On I visited the Novello Theatre in London to watch a play called Mamma Mia. The genre of this play was a musical, but I think it was more than just a musical; it could have also come under the genre of comedy. Mamma Mia is about a girl called Sophie who lives with her mother on a small Greek island is about to be married to Sky and wishes for her father to walk her down the aisle. However, she doesn’t know who her father is. Her mother does not want to tell her and so Sophie reads her mother’s diary and discovers the name of three men who could possibly be her father. Sophie secretly invites all three men to the wedding. The fun starts when the three men arrive on the island and are trying to hide from Sophie’s mother Donna.

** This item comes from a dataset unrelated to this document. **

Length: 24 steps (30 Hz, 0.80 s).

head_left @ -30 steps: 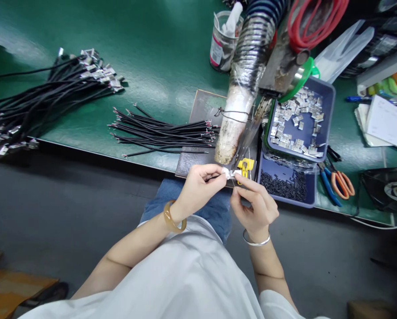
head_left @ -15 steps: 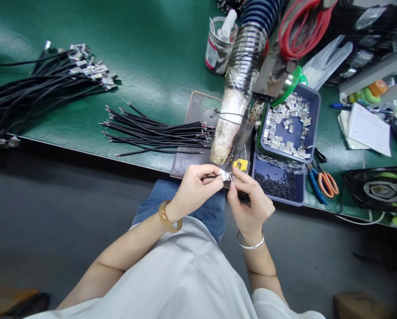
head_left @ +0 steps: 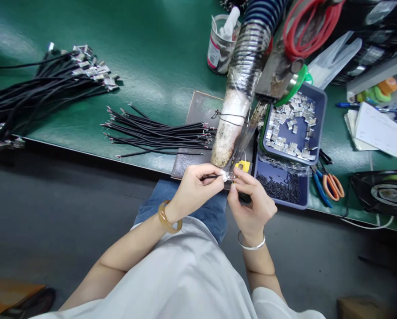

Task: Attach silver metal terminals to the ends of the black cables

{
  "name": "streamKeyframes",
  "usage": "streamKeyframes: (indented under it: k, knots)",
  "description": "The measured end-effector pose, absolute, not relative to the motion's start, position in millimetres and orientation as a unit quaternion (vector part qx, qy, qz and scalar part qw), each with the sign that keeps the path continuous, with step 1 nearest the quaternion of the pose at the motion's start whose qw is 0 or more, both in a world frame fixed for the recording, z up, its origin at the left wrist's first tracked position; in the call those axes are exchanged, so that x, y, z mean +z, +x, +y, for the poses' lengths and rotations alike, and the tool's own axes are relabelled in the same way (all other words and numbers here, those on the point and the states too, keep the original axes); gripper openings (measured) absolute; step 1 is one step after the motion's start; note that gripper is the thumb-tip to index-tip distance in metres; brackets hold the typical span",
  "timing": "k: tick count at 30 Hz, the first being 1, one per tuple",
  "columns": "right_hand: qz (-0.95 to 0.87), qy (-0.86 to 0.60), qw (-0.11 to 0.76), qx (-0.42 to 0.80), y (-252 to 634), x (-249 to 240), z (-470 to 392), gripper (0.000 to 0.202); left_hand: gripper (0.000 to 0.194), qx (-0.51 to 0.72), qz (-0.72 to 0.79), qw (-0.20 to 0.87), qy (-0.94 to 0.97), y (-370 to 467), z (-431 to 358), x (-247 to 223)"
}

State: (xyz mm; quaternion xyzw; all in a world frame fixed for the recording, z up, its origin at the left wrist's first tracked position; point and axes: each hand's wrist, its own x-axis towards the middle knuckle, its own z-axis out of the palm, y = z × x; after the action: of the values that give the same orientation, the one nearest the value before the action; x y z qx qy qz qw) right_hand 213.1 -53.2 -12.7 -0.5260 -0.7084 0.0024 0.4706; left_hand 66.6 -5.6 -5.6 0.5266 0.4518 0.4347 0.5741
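Note:
My left hand (head_left: 200, 186) is closed in a pinch on a short black cable, with a small silver metal connector (head_left: 225, 176) at its fingertips. My right hand (head_left: 251, 195) faces it from the other side, thumb and fingers pinched at the connector's far end; whatever lies between them is too small to make out. Just above the hands are a slim metal rod (head_left: 243, 139) angled downward and a wide taped hose end (head_left: 225, 137). Beyond the fingers sits a yellow piece (head_left: 242, 166).
Black cut cables (head_left: 158, 133) lie left of the hose; cables with metal connectors (head_left: 95, 71) lie further left. A blue tray (head_left: 321, 119) of metal connectors overlaps a lower tray (head_left: 304, 195) of small black pieces. Orange-handled pliers (head_left: 333, 186), papers (head_left: 377, 128) and a jar (head_left: 214, 53) stand around.
The view has shifted slightly, so the bench things appear a little further right. Both hands stay at the connector; the right fingertips have moved only slightly.

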Motion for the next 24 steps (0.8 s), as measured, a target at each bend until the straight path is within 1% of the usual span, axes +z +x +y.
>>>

The show bounds along with endless energy and enthusiasm. The mixture of Abba songs, camp dance routines, platform boots and Lycra costumes based around a soppy romance comedy script creates a delightful evening of sheer fun and pleasure. This is pop music set to pop culture, pure unapologetic seventies tackiness that makes for a great evening’s entertainment.
I think that during the play, the lighting was used very well. It was used to change the mood of not just the characters but also the audience. An example of this is when Sophie is getting ready for her wedding and her mother is helping her get ready, and she sings the song ‘slipping through my fingers’ the music went from being all happy and fast to being slow and meaningful, this shows contrast and the way the song is preformed makes it a very emotional scene in the play. The lighting was used very well because it showed which character was most important during the scene, it helped by dimming all of the lights around the theatre except from one spotlight on Sophie and her mother. This showed that this scene was just about the relationship between Sophie and her mother, which I thought was heartwarming for the audience.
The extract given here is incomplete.